Fuzzy Grouping—When standardized reference data is not available, fuzzy grouping develops a master set of unique records from a data set containing a combination of unique and duplicate records. When you start MDM application development, creating a master data set is often your first data integration challenge.
To create this system of record, fuzzy grouping examines source data and derives a reference set of unique, canonical records. All records in the data set are then evaluated against this derived reference set for potential matches. Fuzzy grouping also creates two additional fields, key_in and key_out, to help you identify unique and duplicate records. The key_in column stores an SSIS-generated unique ID for each record in the input data set. As the fuzzy grouping transformation looks for matches, the key_out column stores the ID of the proposed matched set. You can perform comparisons between the key_in and key_out fields to identify whether a record is a part of the reference set or a part of the set that is being matched. For example, the records in the derived reference set have a key_in ID equal to the key_out ID. Like the fuzzy lookup, similarity thresholds indicate the quality of the proposed match.

While both fuzzy lookups and fuzzy grouping transformations provide the core functionality to manage unique identifiers, they can also be used in conjunction with other SSIS data transformation functions to develop a comprehensive data integration solution. The conditional split transformation, for example, allows you to break up an input data set into multiple outputs based on your business logic.
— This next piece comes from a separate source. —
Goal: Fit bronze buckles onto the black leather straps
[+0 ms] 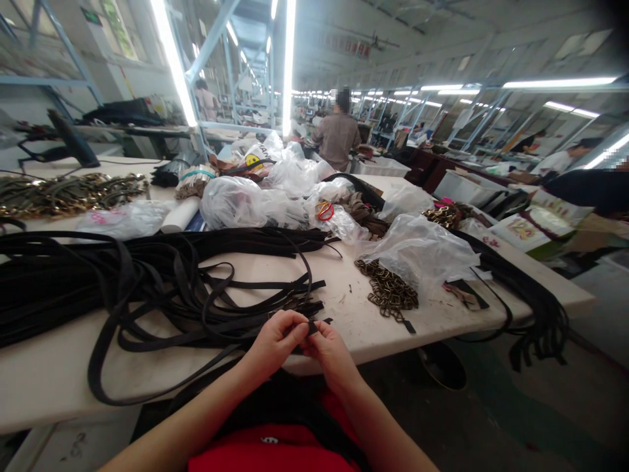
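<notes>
My left hand [278,337] and my right hand [327,346] meet at the table's front edge, fingers pinched on the end of a black strap [312,328]. Just behind them, more strap ends lie close together, some with small metal pieces. A large heap of long black straps [59,282] covers the left side of the table, with loops curling toward the front edge. Right of my hands is a pile of brass-coloured metal buckles [390,288], partly under a clear plastic bag [422,252].
Plastic bags [255,203] and bundled parts line the back of the pale table [275,267]. More straps [531,295] hang over its right edge. A person [338,137] stands beyond; another person's dark sleeve [584,190] shows at the right.
</notes>
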Demonstrator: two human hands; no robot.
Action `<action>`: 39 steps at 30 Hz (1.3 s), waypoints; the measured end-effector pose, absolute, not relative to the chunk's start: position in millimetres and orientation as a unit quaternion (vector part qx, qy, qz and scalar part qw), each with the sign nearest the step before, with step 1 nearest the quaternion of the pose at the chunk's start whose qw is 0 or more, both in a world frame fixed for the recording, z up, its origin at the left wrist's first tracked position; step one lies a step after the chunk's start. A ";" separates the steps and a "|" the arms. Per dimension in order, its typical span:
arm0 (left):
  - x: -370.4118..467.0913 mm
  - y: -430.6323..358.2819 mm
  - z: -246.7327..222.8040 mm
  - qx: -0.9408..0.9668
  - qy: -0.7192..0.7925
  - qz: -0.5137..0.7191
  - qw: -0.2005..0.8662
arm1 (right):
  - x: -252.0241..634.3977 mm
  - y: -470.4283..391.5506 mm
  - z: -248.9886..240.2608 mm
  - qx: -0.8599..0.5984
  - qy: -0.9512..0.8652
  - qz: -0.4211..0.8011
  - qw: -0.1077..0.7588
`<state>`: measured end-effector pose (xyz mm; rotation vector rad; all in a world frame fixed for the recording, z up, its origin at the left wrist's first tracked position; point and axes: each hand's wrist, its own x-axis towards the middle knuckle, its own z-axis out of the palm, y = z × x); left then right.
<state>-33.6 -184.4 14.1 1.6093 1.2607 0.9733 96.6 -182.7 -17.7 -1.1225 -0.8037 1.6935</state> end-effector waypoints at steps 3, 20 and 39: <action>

Using this transformation, you can route records to one or more destinations depending on the record's data content.

SSIS Example

Figure 1 illustrates an SSIS solution that uses a Fuzzy Grouping transformation to manage customer unique identifiers across a variety of data sources.

The SSIS solution uses the following steps to manage unique identifiers:

[ http://msdn2.microsoft.com/en-us/library/aa964123.datasol01(en-us,sql.90).gif ]

Figure 1. Managing unique identifiers (Click on the image for a larger picture)

Data Sources—To begin, connectivity is established to all four data sources: a CRM OLE DB data source, a Sales OLE DB data source, a Call Center flat file, and a Customer Self Service XML file. For each data source, the first name, last name, and the source system unique identifier columns are extracted. The first name and last name columns will be the primary inputs for the data cleansing logic. Even though they are not shared across sources, the source system unique identifiers have been extracted to maintain links back to each record's data source. These identifiers remain unchanged through all steps of the data flow.
Union All—The source data is then combined into a single data set using a Union All transformation. At this point, the data set contains a mix of duplicate and unique data.
Fuzzy Grouping—The Fuzzy Grouping transformation consumes the mixed source data, defines a reference data set of first and last names, and then attempts to match records to that reference data set. The fuzzy grouping itself has been configured to ignore records that have a minimum similarity threshold of less than .25. This similarity threshold needs to be adjusted based on the specific characteristics of your source data.
Conditional Split—The output of the fuzzy grouping transformation is sent to a Conditional Split transformation that conditionally processes the data by identifying three groups of records:
- Group 1—Reference Records. These are records in which the key_in field equals the key_out field. All other source records have been evaluated against this reference data set.
- Group 2—Duplicate Records. These are records that have strong matches to the reference dataset. A strong match is a match having a similarity of > .9. Again, you have the ability to adjust this threshold based on your specific data set.
- Group 3—Unique Records. These are records that did not have a strong match to the reference data set; that is, they have a similarity score of less than .9.
To provide tuning flexibility, the value of .9 in this example can be defined by a variable that is populated from an XML configuration file. By maintaining the similarity threshold value separately from the solution, you can more easily tune the SSIS solution after reviewing the results of each execution.
Data Destinations—For illustrative purposes, each of the groups created by the Conditional Split transformation has been loaded to a different destination. In a real-world situation, you would combine the reference records and unique records together to create a master list of unique customer records.

Cleansing Attributes

While managing unique identifiers can help you cleanse duplicate records, you will likely also require functionality to cleanse your data attributes. In many situations, you need to perform cleansing to manage conflicting attributes across different data sources.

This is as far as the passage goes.